A Vigilância em Saúde de Buritizeiro, no Norte de Minas, confirmou nos últimos dias um caso de febre amarela em um macaco (Primata Não Humano — PNH), acendendo o alerta para a circulação do vírus na região. Diante da confirmação, as autoridades sanitárias reforçam a importância da vacinação, considerada a principal forma de prevenção, e orientam a população a redobrar os cuidados e manter o cartão vacinal atualizado.
Conforme dados do Ministério da Saúde, consultados nesta última quarta-feira (6), 2.257.839 doses da vacina contra a febre amarela já foram aplicadas na região Norte de Minas, de um total de 2.390.905 pessoas vacinadas, representando cobertura vacinal de 94,43%. Em Buritizeiro, foram registradas 22.418 doses aplicadas para um total de 20.223 pessoas vacinadas, alcançando cobertura de 110,85%. Segundo especialistas, índices acima de 100% podem ocorrer devido à vacinação de pessoas de outras localidades, além de atualizações nos registros populacionais e vacinais.
Em 18 de abril deste ano, segundo a diretora de Vigilância em Saúde, Maria da Piedade Pessoa Pereira, o primata foi encontrado morto na zona rural do município, a cerca de 7 km da zona urbana. “Esse primata foi encaminhado à GRS [Gerência Regional de Saúde], onde foram abertas e retiradas as vísceras, sendo encaminhado para exame. No dia 24 de abril desse ano, saiu o resultado positivo”, comentou a diretora.
Ainda conforme Maria da Piedade, “a partir então começamos a desencadear as ações, sendo a busca ativa de cartão e as vacinações nesse território. Fomos de casa em casa orientando o pessoal e estendemos essa informação à população de forma geral, não com intuito de alardes, mas em caráter de informação com responsabilidade e tranquilidade”.
De acordo com a Secretaria Estadual de Saúde, não há registro de casos confirmados em humanos em Minas Gerais até o momento no período de monitoramento de 2026. Ainda assim, o aparecimento da doença em primatas funciona como um sinal de alerta epidemiológico. Isso porque os macacos atuam como sentinelas naturais, indicando a presença do vírus no ambiente. Ao contrário do que muitos acreditam, esses animais não transmitem a febre amarela para as pessoas; eles, assim como os humanos, são vítimas da infecção transmitida por mosquitos.
Fátima Lima, médica de Família e Comunidade, explica que, diante desse cenário, a vacinação é apontada como a principal ferramenta de controle e prevenção. “A vacina contra a febre amarela é segura, gratuita e está disponível em mais de 4 mil unidades do Sistema Único de Saúde (SUS). Desde 2017, o Brasil adota o esquema de dose única ao longo da vida. No entanto, pessoas que receberam a vacina antes dos cinco anos de idade devem receber uma dose de reforço. A confirmação de febre amarela em um primata não humano é um alerta sanitário importante, ao indicar a circulação ativa do vírus na região. Nesse cenário, a vacinação é a principal e mais eficaz medida de prevenção, tanto para proteger individualmente quanto para evitar a propagação da doença. A baixa cobertura vacinal aumenta significativamente o risco de casos em humanos, já que o vírus pode ser transmitido por mosquitos presentes na área”, relata a médica.

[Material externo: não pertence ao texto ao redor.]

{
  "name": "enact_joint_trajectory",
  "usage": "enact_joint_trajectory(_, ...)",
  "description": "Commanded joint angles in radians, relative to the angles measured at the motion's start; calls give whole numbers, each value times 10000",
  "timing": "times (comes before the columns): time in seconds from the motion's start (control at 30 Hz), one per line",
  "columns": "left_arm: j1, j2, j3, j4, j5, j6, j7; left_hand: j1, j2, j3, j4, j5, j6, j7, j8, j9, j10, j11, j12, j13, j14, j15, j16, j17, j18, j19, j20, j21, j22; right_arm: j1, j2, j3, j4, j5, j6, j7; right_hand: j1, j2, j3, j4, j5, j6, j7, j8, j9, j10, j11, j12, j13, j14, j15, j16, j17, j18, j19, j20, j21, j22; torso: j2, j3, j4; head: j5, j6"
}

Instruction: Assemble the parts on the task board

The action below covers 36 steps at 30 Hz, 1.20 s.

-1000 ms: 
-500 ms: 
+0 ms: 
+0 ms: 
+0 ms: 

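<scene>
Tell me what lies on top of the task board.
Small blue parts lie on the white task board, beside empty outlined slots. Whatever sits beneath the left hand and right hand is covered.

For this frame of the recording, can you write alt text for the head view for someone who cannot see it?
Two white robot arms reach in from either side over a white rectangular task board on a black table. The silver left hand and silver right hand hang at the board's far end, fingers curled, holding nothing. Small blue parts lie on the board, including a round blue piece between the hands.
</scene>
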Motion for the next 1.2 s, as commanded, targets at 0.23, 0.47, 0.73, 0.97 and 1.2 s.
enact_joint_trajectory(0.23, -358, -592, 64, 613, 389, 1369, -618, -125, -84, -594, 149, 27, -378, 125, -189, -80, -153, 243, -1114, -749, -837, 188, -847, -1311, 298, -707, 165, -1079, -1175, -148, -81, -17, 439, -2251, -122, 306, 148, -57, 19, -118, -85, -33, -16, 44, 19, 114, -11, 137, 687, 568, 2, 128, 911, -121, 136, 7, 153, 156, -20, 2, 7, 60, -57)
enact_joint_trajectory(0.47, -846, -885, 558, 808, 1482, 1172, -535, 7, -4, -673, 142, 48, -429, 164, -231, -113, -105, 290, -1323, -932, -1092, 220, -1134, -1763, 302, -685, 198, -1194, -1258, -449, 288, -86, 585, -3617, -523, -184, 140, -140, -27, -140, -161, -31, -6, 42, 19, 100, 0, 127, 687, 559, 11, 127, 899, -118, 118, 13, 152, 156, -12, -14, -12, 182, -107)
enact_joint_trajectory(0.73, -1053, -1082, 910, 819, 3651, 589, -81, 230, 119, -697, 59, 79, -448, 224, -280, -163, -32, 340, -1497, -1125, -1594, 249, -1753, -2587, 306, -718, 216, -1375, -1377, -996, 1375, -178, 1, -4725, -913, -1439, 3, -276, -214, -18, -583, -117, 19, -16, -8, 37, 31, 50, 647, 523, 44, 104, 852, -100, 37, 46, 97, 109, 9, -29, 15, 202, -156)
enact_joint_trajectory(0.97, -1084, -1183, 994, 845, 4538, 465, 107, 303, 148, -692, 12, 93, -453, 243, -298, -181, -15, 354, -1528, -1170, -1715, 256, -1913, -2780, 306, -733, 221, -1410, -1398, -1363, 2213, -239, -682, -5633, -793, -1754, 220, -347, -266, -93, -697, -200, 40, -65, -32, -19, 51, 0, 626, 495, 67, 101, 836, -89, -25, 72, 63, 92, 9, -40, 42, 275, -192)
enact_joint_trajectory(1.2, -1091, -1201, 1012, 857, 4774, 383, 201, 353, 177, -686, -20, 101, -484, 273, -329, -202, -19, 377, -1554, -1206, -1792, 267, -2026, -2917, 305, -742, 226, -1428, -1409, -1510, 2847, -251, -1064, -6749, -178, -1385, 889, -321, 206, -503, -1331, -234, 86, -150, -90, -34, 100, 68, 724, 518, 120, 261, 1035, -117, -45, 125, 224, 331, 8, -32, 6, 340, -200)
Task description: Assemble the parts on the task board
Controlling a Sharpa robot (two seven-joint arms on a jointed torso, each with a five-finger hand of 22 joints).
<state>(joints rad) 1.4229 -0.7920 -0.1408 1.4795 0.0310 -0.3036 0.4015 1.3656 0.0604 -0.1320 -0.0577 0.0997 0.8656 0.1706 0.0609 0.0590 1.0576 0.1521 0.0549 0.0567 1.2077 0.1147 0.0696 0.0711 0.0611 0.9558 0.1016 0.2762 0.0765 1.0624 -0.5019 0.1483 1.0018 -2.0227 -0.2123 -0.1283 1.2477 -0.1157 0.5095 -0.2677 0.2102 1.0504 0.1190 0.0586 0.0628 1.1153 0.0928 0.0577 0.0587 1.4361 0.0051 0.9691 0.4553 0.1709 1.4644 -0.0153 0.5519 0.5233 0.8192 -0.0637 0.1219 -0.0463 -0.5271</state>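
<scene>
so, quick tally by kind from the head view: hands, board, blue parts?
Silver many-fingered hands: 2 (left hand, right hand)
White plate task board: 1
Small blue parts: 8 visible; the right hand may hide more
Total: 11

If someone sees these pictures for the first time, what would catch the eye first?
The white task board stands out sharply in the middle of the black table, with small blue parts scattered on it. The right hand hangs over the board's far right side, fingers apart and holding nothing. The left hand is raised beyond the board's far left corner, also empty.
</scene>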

“A prioridade deve ser vacinar todas as pessoas não imunizadas que vivem ou circulam em áreas de risco, especialmente moradores da zona rural, trabalhadores que atuam em ambientes de mata, ribeirinhos e pessoas que vão viajar para essas regiões. Além disso, é fundamental atualizar a caderneta de vacinação de adultos e garantir a imunização de crianças a partir dos nove meses de idade, conforme as recomendações do Ministério da Saúde. A ampliação da cobertura vacinal é essencial para interromper a cadeia de transmissão e evitar surtos da doença”, completa Lima.
A DOENÇA
Segundo o Ministério da Saúde, a febre amarela é uma doença infecciosa febril aguda, imunoprevenível, de evolução abrupta e gravidade variável, com elevada letalidade nas suas formas graves. A doença é causada por um vírus transmitido por mosquitos e possui dois ciclos de transmissão (urbano e silvestre). No ciclo urbano, a transmissão ocorre a partir de vetores urbanos (Aedes aegypti) infectados. No ciclo silvestre, os transmissores são mosquitos com hábitos predominantemente silvestres, sendo os gêneros Haemagogus e Sabethes os mais importantes.
Ainda segundo o órgão, os sintomas iniciais da febre amarela incluem início súbito de febre, dores no corpo em geral, calafrios, náuseas e vômitos, dor de cabeça intensa, fadiga, dores nas costas e fraqueza.